KR20200144390A - Vortex and screen complex type apparatus for reducing non-point pollution - Google Patents

Abstract

The present invention relates to a composite nonpoint pollution reducing apparatus using a vortex and a screen. The composite nonpoint pollution reducing apparatus using a vortex and a screen comprises: a processing unit which forms an internal space into which fluid flows, and forms a vortex in the flow of the fluid flowing into the internal space to separate pollutants included in the fluid from the fluid; a storage unit which is installed on the processing unit and stores the pollutants separated from the fluid; an inlet unit which supplies external fluid to the internal space, and is installed on the outer surface of the processing unit in a direction perpendicular to a virtual center point of the processing unit; an outlet unit communicating with the processing unit to discharge the fluid accommodated in the internal space to the outside; and a baffle unit which is installed in the processing unit, and guides the fluid to introduce the fluid in a tangential direction to the inner circumferential surface of the processing unit. According to the present invention, the inlet unit can be installed to be perpendicular to the center portion of the outer surface of the processing unit to facilitate construction in comparison to when a conventional inlet unit is installed in a tangential direction to the processing unit, and durability can be stably secured in a coupling portion.

Description

Vortex and screen complex non-point pollution reduction device {VORTEX AND SCREEN COMPLEX TYPE APPARATUS FOR REDUCING NON-POINT POLLUTION}

The present invention relates to a vortex and screen composite non-point pollution reduction device, and more particularly, to a vortex and screen composite non-point pollution reduction device with improved construction convenience.

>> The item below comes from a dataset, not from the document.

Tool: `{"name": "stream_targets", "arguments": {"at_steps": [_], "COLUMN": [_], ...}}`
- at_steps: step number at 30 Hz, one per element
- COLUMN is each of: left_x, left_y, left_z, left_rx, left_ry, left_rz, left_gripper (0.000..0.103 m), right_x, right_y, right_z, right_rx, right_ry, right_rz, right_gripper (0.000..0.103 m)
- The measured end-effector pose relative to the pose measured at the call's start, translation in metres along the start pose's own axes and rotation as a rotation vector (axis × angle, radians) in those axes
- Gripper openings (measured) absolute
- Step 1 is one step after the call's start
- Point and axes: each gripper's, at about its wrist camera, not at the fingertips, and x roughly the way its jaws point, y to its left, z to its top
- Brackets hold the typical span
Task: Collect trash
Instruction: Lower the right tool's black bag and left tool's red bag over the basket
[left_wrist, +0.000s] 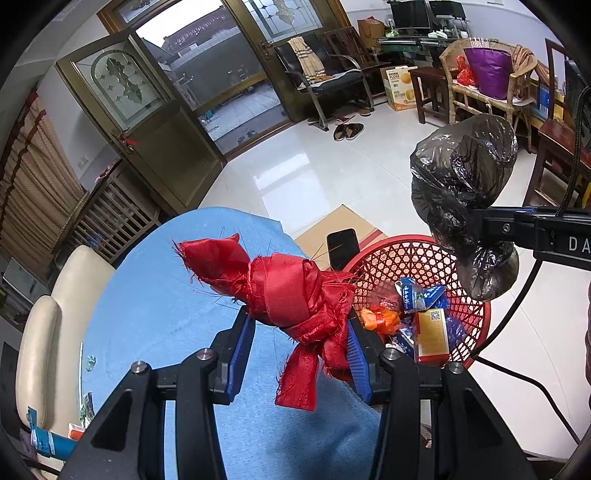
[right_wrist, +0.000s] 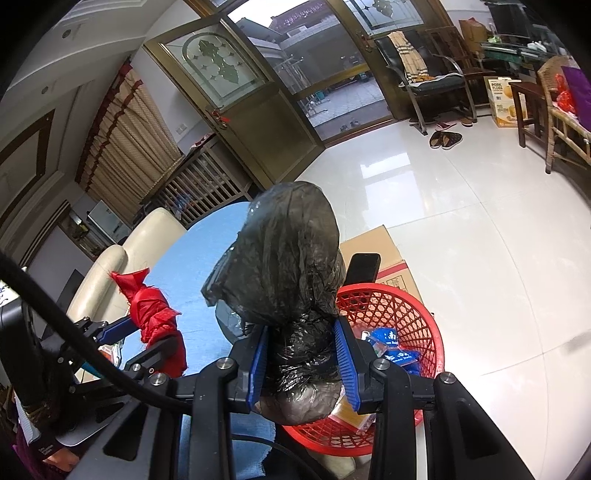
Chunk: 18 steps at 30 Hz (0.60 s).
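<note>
The left gripper (left_wrist: 299, 328) is squeezing a knotted bundle of red cloth (left_wrist: 284, 291) between its blue pads. The right gripper (right_wrist: 301, 363) is squeezing a crumpled black plastic bag (right_wrist: 288, 258) the same way. So both are clenched, each on its own piece of trash, and both pieces are up in the air.

The red basket (left_wrist: 476, 325) sits just past the edge of the blue table cover (left_wrist: 155, 295), low and a little to the right. It already has some blue wrappers (left_wrist: 421, 297), an orange wrapper (left_wrist: 380, 317) and a small yellow box (left_wrist: 434, 332) inside. A dark phone (left_wrist: 341, 247) leans at the basket's far rim, next to a cardboard box (left_wrist: 332, 225) on the floor.

The step in hand looks like carrying the trash to the basket. The black bag hangs about over the near side of the basket, so it seems close to being dropped. The red cloth is over the table edge, just beside the basket.

Next, each gripper likely needs to get right over the basket and let go. The red cloth has farther to go. Its loose end could catch on the pads, and the phone should not get knocked.
</note>
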Motion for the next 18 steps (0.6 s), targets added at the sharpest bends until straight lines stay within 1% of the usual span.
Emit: {"name": "stream_targets", "arguments": {"at_steps": [11,18], "left_x": [0.009,0.014], "left_y": [0.001,0.004], "left_z": [-0.001,-0.001], "left_rx": [-0.008,-0.024], "left_ry": [0.014,0.007], "left_rz": [-0.02,-0.057], "left_gripper": [0.05,0.051], "right_x": [0.008,0.012], "right_y": [-0.003,-0.008], "right_z": [0.0,-0.002], "right_rx": [0.015,0.027], "right_ry": [0.018,0.024], "right_rz": [-0.011,-0.032], "right_gripper": [0.038,0.039]}}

In the case of non-point sources with a wide range of pollutant discharge areas, such as general residential areas, roads, parking lots, construction sites, farmland, forest land, construction sites, landfills, etc., the discharge point of pollutants is not clear, so it is separate from specific facilities. It is difficult to install the treatment device. Therefore, pollutants originating from these non-point pollutants remain on a wide range of land surfaces and then flow into rivers or groundwater along with rainwater in case of rain, causing serious water pollution.

Non-point pollution reduction facilities for solving non-point pollution as described above can be divided into natural type and device type, of which device type is again a filtration type, vortex type, screen type, coagulation and precipitation treatment type, according to the reduction method. It can be classified as a biological treatment type.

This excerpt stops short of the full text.